Lords Amendment: In page 2, line 28, insert new Clause "A"—
A.—(1) Where a decree of nullity is granted in respect of a voidable marriage, any child who would have been the legitimate child of the parties to the marriage if it had been dissolved, instead of being annulled, on the date of the decree shall be deemed to be their legitimate child notwithstanding the annulment.
(2) Subsection (2) of section seven of the Matrimonial Causes Act, 1937. is hereby repealed.
§ Mr. Manningham-Buller
I beg to move, "That this House doth agree with the Lords in the said Amendment."
This Amendment is really designed to deal with the situation which arose consequent upon the decision in Dredge against Dredge. It is intended to provide that where a decree of nullity is granted in respect of a voidable marriage, the child of that marriage shall not, ipso facto, be declared illegitimate. I think 1647 that in one case the decree of nullity was obtained after the child had reached a considerable age—I have forgotten exactly what it was; I am not sure it was not 17 or 18—and then the voidable marriage being determined by the decree of nullity, that child at that age was then declared illegitimate. I am sure the House will agree that that is wrong. It is not only wrong where the marriage is annulled on the grounds of wilful refusal, but it is wrong if there is a child born of the marriage as a result of artificial insemination or of what lawyers call by a Latin expression.

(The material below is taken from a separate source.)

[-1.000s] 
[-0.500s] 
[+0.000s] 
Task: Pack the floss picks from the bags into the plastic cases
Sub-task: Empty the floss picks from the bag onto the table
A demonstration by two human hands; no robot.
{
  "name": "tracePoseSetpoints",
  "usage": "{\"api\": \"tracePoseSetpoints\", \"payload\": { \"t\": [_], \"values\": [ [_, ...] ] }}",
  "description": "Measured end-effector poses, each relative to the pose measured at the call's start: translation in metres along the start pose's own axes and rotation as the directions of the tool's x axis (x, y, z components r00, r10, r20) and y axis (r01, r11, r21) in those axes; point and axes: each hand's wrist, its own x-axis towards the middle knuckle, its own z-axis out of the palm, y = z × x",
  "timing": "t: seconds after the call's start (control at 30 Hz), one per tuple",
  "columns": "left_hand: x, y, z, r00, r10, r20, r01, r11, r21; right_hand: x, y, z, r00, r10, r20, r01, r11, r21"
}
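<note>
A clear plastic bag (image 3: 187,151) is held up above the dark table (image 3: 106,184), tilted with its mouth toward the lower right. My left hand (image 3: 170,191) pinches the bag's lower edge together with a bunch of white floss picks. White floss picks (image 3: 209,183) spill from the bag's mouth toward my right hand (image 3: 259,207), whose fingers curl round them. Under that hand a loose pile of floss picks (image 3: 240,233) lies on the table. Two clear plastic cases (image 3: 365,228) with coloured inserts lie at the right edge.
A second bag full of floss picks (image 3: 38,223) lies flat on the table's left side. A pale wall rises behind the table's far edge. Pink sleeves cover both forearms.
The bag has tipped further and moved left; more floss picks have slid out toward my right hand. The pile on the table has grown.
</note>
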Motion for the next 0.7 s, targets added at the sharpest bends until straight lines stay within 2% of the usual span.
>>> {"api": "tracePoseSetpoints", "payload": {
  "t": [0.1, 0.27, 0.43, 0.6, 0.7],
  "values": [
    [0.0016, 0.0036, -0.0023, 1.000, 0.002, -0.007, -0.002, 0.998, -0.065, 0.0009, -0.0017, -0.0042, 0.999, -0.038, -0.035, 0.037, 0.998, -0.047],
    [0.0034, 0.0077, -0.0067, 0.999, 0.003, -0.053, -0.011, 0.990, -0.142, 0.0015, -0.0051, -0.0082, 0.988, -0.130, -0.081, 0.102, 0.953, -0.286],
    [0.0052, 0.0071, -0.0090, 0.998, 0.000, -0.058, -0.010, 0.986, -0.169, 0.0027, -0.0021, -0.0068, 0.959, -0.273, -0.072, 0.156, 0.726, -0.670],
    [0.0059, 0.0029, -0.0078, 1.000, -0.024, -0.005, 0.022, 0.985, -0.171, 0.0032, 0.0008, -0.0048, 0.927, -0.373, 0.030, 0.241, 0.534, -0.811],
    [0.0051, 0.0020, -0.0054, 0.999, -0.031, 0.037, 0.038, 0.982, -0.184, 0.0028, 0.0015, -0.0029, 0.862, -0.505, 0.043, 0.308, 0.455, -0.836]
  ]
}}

The effect of this Clause is not to provide that the child of the marriage is declared legitimate but to provide that the position of the child of the marriage should be exactly the same as if, instead of a decree of nullity being obtained, there was a decree of divorce. That is to say, there will be a presumption of legitimacy, a presumption which in certain cases may be rebutted. It would be quite wrong to provide in a Clause of this sort that there should be what would amount to a declaration of legitimacy. That would be going too far. What is obviously wrong, however, and with what this Clause is intended to deal, is that the effect of the decree of nullity where there is a voidable marriage should amount, where there is a child of the marriage, to a declaration of illegitimacy.
The question may be asked why this Clause is limited to voidable marriages as distinct from the cases where a decree of nullity is granted on the ground that the marriage was void ab initio? In the case of a voidable marriage one proceeds on the assumption that the marriage has been in existence for some time—indeed, exists until it is set aside because it is voidable, although the form of the decree takes a rather different form, but in the case of the void marriage, where for instance a person already married goes through a form of marriage, when he goes through that form of marriage there is never any marriage at all. It is, indeed, difficult to say, therefore, that there shall be a presumption of legitimacy in respect of a form of marriage when, in fact, there has been no marriage at all. It is for those reasons that this Clause is drawn in this way. I hope these observations have made it clear to the House.
Before the hon. and learned Gentleman sits down may I ask him a question? In the question of artificial insemination, does it not make any difference at all whether the donor is or is not the husband?
§ Mr. Manningham-Buller
This Clause deals only with the case where the husband would be the donor. It does not deal with the bigger question, which is a more difficult question, as to any other case of artificial insemination—whether that presumes adultery or not. This merely says that where there is a child of the marriage, produced maybe by artificial insemination, it will be presumed to be a child of the marriage until the contrary is proved, notwithstanding that a decree of nullity is subsequently obtained.
§ Lieut.-Colonel Lipton
I do not know, Sir, whether you propose to accept the Manuscript Amendment which I have handed in.
§ Lieut.-Colonel Lipton
I beg to move, as an Amendment to the Lords Amendment, in line 2 "to leave out 'voidable.'"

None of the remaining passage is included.